【極上旦那様シリーズ】きみを独り占めしたい~俺様エリートとかりそめ新婚生活~
「お父さまの言葉ですか?」
「わかるか?」
なんとなく、と私は笑った。お父さまも銀行人生の中で、さぞいろいろなものを見て、巻きこまれてきたんだろう。
「ですが今のは、性差別発言ととられかねませんよ」
「父の時代の認識だ。見逃してくれ」
「CEOは一臣さんに謝罪するつもりでしょうか?」
「まさか。せいぜい、よく足元をさらわれつつ転ばなかったなとねぎらうくらいじゃないか。もっと早く刈宿さんの企みを叩けなかったことを笑われるかも」
「あの録音は?」
ワイングラスを揺らし、一臣さんがちょっと考える。
「愉快だから共有はするが、なにか動いてくれと頼むつもりはないよ」
「そうおっしゃるだろうと思いました」
「俺は報復したいわけじゃない。今後の身の安全には、そうしたほうがいいことはわかるが……、もっと建設的なことに時間を使いたい」
「わかります」
背後の広場で、なにかイベントが始まったらしい。バンドの生演奏と、陽気な拍手や歓声が聞こえてくる。

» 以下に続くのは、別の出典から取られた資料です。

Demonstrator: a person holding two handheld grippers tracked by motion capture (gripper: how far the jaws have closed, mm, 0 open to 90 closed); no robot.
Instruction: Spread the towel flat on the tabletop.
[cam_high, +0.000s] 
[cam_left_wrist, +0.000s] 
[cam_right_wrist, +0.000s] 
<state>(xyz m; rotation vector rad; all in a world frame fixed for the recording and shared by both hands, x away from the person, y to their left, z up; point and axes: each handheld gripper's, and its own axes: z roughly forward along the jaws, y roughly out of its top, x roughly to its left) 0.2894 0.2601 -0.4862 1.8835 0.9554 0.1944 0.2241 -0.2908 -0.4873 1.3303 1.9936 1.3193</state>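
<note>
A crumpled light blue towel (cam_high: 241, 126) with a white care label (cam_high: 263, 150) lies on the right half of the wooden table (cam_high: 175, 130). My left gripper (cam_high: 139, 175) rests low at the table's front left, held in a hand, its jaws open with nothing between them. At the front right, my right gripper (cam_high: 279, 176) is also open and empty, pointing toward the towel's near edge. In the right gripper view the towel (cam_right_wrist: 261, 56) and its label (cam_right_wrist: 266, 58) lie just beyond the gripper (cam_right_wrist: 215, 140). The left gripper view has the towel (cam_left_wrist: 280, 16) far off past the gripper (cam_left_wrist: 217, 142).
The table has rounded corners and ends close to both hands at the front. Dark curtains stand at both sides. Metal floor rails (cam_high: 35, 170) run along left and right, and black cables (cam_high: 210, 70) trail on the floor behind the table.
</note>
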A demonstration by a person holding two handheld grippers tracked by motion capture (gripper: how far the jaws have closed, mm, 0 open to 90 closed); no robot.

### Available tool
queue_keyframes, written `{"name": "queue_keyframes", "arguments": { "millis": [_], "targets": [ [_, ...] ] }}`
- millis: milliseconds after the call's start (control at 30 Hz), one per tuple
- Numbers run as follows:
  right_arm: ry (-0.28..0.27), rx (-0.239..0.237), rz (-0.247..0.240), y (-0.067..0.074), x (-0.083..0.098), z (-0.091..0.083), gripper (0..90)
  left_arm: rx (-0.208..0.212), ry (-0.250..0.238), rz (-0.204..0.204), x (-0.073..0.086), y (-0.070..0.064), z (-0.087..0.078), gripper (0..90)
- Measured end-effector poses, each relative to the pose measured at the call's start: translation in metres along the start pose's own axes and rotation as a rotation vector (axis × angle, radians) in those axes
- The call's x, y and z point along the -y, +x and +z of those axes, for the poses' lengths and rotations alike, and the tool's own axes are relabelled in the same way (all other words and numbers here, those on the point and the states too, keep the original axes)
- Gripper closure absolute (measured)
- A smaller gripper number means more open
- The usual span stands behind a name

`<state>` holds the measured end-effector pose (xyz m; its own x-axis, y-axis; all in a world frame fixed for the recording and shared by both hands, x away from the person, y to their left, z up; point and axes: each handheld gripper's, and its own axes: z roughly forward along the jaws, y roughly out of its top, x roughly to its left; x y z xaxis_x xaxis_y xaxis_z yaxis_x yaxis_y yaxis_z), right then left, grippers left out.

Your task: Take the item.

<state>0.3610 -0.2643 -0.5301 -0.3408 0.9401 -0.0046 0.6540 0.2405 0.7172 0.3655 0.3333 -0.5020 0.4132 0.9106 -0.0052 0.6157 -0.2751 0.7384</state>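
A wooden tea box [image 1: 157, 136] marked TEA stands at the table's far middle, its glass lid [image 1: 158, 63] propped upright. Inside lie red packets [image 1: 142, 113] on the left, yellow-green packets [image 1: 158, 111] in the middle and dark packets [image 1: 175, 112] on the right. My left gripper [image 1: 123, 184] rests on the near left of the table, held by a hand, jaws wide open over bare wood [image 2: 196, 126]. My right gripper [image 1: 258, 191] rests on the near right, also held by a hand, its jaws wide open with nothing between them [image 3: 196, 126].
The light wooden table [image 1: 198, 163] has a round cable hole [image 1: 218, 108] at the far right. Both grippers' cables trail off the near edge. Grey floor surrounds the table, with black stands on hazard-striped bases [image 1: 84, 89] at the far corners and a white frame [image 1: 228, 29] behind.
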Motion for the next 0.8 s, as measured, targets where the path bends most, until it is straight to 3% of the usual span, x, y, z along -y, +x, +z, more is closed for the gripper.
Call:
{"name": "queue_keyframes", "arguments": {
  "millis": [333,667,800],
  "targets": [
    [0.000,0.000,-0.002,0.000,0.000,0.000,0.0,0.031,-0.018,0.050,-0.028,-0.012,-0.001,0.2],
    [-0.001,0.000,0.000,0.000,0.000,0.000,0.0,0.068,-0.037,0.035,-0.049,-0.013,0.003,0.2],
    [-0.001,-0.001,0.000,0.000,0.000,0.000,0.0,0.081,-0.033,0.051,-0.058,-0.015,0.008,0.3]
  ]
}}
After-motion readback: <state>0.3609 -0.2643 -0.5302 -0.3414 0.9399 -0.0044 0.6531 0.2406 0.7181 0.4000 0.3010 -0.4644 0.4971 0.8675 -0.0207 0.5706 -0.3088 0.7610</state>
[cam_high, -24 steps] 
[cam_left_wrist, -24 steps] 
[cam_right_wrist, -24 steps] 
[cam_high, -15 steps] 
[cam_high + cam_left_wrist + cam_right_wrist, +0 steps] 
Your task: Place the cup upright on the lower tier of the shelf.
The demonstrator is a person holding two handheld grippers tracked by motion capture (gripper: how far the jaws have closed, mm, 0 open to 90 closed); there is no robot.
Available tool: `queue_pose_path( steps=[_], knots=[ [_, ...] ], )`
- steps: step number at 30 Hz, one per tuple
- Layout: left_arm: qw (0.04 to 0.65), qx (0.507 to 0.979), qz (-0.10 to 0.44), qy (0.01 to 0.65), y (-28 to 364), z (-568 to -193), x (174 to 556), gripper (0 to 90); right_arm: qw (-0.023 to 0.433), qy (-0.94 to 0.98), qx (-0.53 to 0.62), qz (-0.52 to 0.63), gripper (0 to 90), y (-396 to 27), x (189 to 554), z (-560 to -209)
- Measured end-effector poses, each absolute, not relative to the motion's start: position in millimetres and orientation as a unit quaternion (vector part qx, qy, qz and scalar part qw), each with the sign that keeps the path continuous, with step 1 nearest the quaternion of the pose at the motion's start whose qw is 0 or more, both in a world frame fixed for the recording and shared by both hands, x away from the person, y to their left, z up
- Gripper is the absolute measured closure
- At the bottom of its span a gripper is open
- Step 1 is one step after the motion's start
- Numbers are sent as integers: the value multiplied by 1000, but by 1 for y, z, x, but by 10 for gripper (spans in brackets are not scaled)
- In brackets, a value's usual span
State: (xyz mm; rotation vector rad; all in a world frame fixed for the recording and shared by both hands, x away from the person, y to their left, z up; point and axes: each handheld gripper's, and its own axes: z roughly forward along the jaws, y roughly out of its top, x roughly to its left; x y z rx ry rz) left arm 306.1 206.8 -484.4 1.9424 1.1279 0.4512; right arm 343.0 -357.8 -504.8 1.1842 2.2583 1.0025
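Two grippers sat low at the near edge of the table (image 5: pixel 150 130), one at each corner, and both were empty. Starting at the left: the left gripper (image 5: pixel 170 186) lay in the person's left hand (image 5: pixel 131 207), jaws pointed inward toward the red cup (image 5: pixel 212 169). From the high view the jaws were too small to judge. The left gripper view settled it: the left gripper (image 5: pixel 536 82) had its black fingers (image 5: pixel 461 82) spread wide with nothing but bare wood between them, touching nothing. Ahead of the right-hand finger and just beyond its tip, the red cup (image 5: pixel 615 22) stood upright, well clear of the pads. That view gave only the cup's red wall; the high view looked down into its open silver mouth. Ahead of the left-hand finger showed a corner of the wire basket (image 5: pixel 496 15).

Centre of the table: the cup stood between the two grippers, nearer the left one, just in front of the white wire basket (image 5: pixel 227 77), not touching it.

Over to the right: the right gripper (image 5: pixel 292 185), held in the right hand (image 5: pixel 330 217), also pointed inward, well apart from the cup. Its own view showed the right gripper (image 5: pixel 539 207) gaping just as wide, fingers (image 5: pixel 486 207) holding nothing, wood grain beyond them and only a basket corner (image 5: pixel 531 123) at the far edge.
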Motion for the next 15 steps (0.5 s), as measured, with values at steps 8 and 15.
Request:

肩越しに軽く振り返り、一臣さんは明るい口調で言った。
「自分の心に少しでも背くことは、しないほうがいい。父の苦しみから、俺は学ばないといけない」
「そうですね」
「というわけで」
彼が突然姿勢を正したから、何事かと思った。つい「はい」とこちらもひざと腰の角度を直角にしてしまう。
「今から自分の心に素直になる」
「はい」
「このあと、うちに来ないか。きみとゆっくり過ごしたい」
私はぽかんとし、それから腕時計を見た。